*Work item:* Copy each line of the listing that includes "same".
• • • • • • •
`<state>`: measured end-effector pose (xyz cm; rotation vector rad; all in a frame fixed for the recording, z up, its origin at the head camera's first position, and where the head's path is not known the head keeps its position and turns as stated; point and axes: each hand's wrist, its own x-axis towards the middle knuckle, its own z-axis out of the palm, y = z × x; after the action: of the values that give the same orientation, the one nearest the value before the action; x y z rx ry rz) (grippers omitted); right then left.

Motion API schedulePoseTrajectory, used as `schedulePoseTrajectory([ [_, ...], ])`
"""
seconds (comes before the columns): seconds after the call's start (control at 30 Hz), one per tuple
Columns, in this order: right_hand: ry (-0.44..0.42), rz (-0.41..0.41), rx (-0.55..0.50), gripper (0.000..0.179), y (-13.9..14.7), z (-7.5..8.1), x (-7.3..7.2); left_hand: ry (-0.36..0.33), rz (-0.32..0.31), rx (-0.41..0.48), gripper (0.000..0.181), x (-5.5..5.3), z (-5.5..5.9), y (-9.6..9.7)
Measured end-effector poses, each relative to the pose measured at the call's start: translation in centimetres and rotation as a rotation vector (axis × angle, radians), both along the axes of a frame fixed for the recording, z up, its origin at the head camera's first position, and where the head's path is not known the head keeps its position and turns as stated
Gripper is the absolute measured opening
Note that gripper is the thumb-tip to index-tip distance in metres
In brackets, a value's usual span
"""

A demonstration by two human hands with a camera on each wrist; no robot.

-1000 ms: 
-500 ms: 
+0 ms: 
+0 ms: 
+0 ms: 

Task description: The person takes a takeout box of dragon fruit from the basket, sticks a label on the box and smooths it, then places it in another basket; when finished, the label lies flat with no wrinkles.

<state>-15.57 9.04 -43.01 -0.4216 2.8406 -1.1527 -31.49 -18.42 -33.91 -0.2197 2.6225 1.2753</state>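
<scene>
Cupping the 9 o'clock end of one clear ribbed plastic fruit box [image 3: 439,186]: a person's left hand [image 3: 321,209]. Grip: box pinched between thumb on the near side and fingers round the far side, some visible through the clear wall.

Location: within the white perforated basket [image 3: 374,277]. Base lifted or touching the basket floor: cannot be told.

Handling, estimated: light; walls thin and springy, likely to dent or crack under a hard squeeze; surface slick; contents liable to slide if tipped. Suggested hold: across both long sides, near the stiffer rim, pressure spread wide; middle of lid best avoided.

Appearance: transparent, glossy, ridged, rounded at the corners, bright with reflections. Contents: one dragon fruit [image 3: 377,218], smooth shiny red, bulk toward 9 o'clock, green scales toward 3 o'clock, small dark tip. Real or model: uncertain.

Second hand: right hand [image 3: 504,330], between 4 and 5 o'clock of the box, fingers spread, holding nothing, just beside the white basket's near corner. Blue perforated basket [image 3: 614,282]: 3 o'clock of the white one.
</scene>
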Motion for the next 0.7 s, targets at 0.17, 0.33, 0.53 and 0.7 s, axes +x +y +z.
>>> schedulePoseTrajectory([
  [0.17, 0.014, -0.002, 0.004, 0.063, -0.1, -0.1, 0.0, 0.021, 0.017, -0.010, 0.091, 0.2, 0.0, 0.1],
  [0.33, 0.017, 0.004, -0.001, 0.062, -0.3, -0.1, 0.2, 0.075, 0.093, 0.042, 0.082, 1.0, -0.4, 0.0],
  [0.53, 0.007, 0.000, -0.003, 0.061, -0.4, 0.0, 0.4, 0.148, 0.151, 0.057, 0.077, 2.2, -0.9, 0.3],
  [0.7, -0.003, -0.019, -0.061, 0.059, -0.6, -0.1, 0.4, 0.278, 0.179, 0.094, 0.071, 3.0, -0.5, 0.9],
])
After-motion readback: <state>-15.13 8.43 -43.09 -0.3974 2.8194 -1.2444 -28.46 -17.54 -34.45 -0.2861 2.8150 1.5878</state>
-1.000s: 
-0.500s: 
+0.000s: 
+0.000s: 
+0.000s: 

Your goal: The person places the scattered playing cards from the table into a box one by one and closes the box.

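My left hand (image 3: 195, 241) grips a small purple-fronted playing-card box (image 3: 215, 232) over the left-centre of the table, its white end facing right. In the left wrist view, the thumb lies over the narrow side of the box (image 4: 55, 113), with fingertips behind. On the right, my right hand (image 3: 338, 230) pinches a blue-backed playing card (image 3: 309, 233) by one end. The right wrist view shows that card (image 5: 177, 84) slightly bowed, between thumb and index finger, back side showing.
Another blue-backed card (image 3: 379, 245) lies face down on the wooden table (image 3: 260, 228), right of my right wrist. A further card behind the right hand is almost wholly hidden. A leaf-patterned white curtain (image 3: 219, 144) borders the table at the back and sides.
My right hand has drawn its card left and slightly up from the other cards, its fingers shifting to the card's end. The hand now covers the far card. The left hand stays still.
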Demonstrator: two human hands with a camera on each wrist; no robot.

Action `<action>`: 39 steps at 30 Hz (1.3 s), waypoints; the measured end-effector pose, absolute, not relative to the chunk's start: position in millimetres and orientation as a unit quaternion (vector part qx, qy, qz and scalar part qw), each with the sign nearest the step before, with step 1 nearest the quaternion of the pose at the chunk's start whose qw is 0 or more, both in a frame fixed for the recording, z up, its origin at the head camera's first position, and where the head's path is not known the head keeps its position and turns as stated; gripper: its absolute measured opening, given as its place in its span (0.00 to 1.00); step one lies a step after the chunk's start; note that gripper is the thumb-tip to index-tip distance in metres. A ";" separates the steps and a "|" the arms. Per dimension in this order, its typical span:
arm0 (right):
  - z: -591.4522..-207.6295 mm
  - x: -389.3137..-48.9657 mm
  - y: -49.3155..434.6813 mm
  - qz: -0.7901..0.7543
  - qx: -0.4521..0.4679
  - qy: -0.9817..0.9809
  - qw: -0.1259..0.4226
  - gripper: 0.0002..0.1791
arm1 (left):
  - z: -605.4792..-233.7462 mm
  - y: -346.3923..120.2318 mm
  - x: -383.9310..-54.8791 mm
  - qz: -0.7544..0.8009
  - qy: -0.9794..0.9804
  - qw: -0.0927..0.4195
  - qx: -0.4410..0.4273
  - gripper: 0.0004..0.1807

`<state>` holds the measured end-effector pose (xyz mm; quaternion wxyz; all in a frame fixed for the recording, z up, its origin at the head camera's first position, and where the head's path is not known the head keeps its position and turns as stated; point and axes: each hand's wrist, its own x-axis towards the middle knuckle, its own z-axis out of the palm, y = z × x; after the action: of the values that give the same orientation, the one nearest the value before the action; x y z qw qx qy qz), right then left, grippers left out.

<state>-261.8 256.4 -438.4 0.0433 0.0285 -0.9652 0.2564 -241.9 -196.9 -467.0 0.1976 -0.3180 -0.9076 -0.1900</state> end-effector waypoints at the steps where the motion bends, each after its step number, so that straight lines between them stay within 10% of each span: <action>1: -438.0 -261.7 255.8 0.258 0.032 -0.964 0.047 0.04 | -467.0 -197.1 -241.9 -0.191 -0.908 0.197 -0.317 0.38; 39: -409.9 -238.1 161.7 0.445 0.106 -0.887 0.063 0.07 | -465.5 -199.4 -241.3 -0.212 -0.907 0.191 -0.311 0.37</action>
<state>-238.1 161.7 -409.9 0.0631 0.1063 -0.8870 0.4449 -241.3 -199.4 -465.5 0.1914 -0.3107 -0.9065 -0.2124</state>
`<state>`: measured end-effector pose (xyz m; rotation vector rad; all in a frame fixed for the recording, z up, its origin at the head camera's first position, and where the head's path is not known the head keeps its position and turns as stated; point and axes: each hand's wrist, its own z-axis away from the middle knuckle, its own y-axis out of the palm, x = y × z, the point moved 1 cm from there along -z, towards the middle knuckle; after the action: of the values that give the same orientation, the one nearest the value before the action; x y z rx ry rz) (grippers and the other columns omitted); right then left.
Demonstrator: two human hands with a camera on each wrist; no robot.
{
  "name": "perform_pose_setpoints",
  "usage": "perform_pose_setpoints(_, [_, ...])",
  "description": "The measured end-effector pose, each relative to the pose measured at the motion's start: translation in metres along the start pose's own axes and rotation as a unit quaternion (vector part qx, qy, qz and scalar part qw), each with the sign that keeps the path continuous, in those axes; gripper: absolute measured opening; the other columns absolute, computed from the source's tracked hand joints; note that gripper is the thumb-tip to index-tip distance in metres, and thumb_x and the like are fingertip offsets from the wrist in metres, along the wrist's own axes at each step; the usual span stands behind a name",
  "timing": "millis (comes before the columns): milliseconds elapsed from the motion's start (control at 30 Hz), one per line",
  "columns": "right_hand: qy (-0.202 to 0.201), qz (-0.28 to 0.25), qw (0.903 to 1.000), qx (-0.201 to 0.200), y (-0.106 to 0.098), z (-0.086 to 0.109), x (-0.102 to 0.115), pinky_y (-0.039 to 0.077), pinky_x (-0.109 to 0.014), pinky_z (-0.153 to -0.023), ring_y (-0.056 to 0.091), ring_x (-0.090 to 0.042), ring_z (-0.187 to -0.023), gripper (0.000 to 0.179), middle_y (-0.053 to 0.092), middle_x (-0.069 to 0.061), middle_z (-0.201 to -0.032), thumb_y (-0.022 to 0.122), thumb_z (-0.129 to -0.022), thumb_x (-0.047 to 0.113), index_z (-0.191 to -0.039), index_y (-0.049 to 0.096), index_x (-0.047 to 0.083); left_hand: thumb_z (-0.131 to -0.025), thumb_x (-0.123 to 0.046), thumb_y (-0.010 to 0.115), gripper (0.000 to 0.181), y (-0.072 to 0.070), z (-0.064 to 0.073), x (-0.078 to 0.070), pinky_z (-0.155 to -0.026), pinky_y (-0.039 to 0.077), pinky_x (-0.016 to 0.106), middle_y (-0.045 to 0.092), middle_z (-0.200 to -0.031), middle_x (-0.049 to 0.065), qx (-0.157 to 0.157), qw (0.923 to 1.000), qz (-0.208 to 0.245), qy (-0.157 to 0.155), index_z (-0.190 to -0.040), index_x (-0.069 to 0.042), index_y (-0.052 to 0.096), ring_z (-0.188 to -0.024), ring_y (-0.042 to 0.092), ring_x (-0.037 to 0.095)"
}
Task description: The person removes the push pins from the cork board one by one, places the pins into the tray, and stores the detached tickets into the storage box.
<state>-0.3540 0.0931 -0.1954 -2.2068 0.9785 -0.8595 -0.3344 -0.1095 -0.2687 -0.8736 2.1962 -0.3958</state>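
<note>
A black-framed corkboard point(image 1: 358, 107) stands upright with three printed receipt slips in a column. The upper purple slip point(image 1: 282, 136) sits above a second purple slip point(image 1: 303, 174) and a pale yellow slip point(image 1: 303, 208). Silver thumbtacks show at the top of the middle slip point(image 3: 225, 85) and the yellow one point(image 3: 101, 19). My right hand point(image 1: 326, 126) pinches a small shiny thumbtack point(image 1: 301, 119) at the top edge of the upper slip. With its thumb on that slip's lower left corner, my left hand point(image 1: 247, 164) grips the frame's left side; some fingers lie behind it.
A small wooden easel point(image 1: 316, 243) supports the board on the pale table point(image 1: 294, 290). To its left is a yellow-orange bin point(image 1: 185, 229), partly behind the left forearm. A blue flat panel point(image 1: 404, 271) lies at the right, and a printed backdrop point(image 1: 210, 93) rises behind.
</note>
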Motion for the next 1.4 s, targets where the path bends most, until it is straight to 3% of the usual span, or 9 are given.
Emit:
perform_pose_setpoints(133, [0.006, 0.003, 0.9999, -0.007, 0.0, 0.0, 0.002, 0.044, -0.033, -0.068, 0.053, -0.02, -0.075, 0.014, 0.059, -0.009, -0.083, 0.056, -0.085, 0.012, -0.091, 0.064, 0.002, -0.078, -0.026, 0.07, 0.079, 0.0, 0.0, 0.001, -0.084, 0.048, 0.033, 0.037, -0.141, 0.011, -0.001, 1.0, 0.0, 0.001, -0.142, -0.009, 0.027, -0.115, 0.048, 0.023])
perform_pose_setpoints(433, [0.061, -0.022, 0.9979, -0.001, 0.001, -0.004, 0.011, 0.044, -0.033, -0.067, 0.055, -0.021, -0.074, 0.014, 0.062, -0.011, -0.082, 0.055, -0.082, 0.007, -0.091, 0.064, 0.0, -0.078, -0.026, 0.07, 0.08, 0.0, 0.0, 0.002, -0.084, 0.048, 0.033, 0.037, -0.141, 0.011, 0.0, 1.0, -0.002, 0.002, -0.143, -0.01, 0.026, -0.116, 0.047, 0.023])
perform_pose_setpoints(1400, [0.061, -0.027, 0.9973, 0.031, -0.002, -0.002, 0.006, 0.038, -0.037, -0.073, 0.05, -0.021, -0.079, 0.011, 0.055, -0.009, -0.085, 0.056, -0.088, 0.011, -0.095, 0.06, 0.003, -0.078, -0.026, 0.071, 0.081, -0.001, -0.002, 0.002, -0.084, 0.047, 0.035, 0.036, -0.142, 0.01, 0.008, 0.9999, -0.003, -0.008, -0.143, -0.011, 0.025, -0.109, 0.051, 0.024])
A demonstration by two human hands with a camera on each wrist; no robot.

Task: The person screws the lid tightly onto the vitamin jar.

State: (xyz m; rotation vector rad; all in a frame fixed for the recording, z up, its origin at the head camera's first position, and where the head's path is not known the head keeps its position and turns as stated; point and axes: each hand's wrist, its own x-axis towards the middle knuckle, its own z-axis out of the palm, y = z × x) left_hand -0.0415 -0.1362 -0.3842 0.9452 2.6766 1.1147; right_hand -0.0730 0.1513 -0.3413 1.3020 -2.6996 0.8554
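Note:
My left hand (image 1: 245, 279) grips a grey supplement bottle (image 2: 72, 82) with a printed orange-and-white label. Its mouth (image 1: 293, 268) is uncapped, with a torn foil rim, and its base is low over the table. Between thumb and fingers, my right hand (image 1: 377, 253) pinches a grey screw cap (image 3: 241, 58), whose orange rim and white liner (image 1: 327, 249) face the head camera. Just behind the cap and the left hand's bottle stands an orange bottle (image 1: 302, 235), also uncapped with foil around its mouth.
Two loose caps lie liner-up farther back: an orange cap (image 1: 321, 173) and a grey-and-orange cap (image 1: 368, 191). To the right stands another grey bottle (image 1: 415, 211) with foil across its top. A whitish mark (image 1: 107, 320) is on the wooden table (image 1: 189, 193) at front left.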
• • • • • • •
*Exercise result:*
`<state>`: measured end-effector pose (xyz cm; rotation vector rad; all in a frame fixed for the recording, z up, its origin at the head camera's first position, and where the head's path is not known the head keeps its position and turns as stated; point and axes: each hand's wrist, its own x-axis towards the middle knuckle, its own z-axis out of the palm, y = z × x; after the action: of the values that give the same orientation, the one nearest the value before the action; x y z rx ry rz) (grippers omitted); right then left.
`<state>` holds the measured end-effector pose (xyz mm; quaternion wxyz; all in a frame fixed for the recording, z up, its origin at the head camera's first position, and where the head's path is not known the head keeps its position and turns as stated; point and axes: each hand's wrist, its own x-axis towards the middle knuckle, its own z-axis out of the palm, y = z × x; after the action: of the values that give the same orientation, the one nearest the value before the action; x y z qw qx qy qz), right then left, grippers left out.
`<state>`: measured end-effector pose (xyz m; rotation vector rad; all in a frame fixed for the recording, z up, its origin at the head camera's first position, and where the head's path is not known the head keeps its position and turns as stated; point and axes: each hand's wrist, its own z-axis away from the middle knuckle, its own y-axis out of the palm, x = y × z, the point moved 1 cm from there along -z, towards the middle knuckle; after the action: of the values that give the same orientation, the one nearest the value before the action; x y z rx ry rz) (grippers and the other columns omitted); right then left.

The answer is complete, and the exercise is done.